Revista Ciencia
INCOMENSURABILIDAD
6 de diciembre de 2013
¿Cómo explica la religión el origen del universo o del ser humano? Esta pregunta, soltada a bocajarro, manifestaba la sana inquietud de quien se plantea un falso dilema: o Dios o evolución. Parece que mutuamente se excluyen; pero es solo desde la ignorancia. Nada hay en la fe cristiana que impida la subducción de ambas causas, las segundas en la Primera; ni tampoco, en el orden ontológico, la asunción de las mismas. Por tanto, se puede decir que, de algún modo, en Dios están todas las causas del ser.
Sin embargo, son dos planos distintos. Las causas empíricas, por definición, son mensurables: se pueden medir, y desde ellas idear experimentos, teorizar, deducir o inducir, etc. La causa primera, es decir Dios, es por definición, inconmensurable: es imposible atraparla en una teoría científica o verla con un microscopio de luz polarizada. No solo eso, sino que su infinitud se escapa a quien, por definición, es finito: cada uno de nosotros.
De igual modo sucede con la realidad que llamamos alma. Está ahí, pero ningún cirujano la ha visto ni la podrá ver jamás. Es la diferencia entre un cadáver y ese mismo individuo un momento antes de fallecer. ¿En qué se diferencian?: en la vida. El principio por el que comprobamos que algo es un ser vivo es precisamente lo que le anima, el alma. En el caso del hombre ese principio –el alma humana-, como ya mostrara Platón en el Fedón, es inmortal por indestructible. Muchos filósofos, siguiendo argumentos semejantes han llegado a las mismas o parecidas conclusiones.

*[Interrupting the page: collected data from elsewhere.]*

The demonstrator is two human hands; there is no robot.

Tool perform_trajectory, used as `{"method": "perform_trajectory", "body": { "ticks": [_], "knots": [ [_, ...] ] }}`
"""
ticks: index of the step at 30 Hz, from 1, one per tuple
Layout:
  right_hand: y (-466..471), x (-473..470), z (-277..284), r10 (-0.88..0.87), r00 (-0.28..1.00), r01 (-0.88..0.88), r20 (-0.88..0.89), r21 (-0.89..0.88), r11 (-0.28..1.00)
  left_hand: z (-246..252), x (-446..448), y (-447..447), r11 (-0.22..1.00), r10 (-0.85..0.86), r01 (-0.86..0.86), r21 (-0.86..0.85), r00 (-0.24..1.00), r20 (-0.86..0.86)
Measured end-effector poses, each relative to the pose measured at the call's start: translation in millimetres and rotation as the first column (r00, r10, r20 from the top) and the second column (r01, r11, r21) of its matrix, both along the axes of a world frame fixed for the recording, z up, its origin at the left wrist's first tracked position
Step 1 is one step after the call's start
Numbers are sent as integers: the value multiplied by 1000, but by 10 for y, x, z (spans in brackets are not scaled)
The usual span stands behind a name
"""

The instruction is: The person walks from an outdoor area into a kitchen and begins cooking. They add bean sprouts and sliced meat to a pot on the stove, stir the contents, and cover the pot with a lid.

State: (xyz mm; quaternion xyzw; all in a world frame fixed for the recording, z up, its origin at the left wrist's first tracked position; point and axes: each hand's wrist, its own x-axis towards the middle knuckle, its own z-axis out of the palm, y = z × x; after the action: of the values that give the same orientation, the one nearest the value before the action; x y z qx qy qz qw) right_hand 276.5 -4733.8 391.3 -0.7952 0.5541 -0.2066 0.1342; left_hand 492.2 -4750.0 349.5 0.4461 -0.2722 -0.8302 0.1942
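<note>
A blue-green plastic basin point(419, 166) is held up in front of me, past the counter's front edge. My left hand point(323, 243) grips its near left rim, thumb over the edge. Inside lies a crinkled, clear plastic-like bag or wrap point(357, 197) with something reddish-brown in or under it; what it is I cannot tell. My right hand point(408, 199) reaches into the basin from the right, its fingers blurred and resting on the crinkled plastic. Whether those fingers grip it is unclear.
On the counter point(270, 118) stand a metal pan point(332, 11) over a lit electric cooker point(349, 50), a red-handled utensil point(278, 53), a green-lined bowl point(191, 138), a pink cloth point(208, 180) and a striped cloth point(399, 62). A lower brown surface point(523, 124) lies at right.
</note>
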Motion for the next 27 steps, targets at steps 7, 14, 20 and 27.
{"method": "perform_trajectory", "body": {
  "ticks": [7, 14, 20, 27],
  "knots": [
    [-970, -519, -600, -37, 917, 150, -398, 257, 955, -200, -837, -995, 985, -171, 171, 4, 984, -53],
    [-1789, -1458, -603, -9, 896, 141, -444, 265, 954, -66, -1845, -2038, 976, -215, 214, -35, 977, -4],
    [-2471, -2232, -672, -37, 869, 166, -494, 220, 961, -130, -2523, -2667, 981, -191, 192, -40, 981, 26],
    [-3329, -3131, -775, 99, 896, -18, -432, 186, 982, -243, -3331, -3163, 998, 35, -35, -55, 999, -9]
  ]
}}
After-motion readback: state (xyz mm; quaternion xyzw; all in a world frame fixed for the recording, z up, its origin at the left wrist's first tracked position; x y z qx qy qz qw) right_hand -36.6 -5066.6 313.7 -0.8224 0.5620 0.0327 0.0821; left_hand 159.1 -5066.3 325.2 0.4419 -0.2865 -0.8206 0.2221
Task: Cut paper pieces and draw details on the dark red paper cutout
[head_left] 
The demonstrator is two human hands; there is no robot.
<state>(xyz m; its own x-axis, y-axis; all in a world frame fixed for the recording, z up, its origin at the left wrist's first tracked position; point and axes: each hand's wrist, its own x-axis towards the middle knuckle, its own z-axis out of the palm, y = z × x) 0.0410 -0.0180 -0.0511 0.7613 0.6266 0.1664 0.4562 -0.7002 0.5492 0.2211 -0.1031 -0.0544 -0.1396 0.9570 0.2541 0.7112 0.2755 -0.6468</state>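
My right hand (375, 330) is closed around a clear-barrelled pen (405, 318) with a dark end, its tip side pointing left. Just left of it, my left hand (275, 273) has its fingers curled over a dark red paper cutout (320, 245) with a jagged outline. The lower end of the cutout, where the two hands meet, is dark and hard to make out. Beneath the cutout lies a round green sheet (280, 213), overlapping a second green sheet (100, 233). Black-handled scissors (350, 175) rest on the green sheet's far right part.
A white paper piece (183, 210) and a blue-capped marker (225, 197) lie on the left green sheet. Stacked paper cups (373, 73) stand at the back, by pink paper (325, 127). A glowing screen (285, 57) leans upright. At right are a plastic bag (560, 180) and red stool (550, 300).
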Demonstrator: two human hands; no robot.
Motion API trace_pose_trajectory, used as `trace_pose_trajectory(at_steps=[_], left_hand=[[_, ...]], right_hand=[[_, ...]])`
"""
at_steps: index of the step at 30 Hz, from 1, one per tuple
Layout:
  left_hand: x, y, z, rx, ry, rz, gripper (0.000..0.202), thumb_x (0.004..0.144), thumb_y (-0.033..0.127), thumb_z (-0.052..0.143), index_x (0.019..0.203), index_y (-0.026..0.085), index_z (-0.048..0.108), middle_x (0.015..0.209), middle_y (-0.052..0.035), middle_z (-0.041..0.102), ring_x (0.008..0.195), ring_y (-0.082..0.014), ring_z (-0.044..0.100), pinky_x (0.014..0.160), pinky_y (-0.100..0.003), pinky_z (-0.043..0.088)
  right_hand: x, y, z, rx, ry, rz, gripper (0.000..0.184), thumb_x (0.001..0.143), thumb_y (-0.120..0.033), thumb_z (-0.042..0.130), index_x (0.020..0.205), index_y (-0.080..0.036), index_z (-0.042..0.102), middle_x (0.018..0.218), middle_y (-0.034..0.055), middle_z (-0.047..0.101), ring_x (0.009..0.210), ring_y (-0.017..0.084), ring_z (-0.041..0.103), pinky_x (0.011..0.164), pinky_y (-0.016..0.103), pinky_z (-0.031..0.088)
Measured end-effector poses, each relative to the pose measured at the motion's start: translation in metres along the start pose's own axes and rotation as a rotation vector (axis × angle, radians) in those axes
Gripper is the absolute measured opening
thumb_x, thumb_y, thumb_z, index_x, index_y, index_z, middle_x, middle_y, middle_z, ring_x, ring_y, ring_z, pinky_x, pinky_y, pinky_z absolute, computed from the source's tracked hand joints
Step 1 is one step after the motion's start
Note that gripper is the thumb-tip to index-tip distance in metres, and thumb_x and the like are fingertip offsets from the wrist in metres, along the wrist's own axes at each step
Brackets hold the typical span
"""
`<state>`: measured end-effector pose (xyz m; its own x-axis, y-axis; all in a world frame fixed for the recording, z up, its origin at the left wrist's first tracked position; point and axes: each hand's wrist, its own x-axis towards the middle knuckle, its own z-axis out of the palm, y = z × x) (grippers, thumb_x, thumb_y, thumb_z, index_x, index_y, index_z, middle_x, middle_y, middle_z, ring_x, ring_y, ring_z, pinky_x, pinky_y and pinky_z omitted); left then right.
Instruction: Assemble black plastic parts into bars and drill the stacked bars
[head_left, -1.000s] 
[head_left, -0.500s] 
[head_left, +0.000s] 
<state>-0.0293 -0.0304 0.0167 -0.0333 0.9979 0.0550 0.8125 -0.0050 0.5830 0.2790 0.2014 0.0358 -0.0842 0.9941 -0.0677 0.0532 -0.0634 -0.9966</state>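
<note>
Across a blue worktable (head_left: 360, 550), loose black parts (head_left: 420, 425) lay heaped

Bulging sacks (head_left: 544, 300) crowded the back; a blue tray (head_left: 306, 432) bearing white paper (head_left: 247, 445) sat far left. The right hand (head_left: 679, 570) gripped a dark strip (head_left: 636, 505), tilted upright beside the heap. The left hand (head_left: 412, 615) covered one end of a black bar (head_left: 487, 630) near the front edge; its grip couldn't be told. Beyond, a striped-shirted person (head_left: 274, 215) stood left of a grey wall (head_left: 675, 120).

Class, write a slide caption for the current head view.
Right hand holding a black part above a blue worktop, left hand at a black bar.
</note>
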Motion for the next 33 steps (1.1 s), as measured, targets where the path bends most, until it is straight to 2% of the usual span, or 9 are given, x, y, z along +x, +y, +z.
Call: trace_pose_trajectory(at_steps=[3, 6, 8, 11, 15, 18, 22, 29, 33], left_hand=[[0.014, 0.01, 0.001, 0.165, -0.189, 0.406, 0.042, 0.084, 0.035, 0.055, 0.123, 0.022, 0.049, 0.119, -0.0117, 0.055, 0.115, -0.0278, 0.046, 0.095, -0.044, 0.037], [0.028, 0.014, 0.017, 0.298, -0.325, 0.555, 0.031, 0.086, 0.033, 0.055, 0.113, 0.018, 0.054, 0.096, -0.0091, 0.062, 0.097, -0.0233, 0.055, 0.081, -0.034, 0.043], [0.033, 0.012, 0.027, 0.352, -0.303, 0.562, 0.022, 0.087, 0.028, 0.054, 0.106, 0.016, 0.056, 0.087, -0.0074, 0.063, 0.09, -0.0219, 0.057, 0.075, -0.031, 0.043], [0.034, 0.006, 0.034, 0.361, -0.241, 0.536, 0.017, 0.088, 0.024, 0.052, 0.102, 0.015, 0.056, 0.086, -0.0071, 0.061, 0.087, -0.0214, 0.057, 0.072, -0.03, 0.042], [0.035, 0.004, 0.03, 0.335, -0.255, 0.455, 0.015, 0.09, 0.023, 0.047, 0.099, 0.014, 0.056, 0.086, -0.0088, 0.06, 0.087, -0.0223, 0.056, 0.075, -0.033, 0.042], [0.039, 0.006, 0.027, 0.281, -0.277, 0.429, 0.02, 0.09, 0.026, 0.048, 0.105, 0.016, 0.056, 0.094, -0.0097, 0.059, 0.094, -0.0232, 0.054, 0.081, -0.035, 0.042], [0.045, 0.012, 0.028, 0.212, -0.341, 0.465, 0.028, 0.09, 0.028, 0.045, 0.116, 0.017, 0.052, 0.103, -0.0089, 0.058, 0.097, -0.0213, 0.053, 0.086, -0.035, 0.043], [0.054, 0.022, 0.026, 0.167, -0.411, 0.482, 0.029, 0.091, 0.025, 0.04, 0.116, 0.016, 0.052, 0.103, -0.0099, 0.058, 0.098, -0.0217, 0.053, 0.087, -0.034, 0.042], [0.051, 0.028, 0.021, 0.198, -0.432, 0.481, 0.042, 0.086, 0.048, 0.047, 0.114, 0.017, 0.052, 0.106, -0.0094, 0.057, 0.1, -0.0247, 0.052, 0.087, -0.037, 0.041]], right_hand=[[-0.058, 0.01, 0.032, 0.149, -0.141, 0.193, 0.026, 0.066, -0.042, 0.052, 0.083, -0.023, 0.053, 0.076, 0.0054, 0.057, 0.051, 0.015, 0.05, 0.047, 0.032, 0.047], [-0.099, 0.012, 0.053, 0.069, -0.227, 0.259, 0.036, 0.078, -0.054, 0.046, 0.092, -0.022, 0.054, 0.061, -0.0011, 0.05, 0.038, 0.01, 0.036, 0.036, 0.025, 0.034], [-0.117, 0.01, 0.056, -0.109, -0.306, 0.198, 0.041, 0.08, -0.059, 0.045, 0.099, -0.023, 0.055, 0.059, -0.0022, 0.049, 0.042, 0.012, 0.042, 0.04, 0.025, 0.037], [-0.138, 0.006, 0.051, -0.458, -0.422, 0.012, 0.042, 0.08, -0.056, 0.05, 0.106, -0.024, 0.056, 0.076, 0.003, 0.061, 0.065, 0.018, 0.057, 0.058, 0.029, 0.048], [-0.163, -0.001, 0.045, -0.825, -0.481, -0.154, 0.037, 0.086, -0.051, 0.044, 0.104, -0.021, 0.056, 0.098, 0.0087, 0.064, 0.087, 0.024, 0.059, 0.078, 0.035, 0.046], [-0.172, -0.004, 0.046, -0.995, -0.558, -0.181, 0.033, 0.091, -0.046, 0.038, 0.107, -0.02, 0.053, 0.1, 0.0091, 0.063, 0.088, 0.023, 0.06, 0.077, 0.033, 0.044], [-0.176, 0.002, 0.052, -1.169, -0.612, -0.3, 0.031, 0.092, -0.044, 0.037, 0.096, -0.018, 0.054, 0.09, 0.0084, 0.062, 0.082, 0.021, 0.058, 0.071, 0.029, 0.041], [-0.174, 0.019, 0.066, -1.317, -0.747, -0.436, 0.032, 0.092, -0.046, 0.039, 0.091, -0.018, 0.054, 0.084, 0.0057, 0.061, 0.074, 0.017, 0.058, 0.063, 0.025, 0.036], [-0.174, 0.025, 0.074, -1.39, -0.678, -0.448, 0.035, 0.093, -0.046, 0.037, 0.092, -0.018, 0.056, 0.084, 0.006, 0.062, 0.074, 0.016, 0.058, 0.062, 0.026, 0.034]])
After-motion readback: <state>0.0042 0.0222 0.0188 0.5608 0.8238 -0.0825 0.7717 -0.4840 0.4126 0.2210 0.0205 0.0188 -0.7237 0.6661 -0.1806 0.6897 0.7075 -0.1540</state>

Por tanto, tenemos dos mundos: el mensurable y el inconmensurable. Al primero se llega a través de las ciencias empíricas y, de algún modo, menos exacto, por las ciencias sociales. En cambio, al inconmensurable no podemos allegarnos por esas mismas vías: hay que acercarse con la reverencia propia de un filósofo que busca la sabiduría. Y usar de razón. Ciertamente hay puentes entre esas dos realidades. Uno que me parece muy importante es la capacidad del cosmos para ser conocido, y la capacidad del hombre –imago Dei, imagen de Dios- para ser cognoscente. Lo primero asombra. Lo segundo, deslumbra y emociona.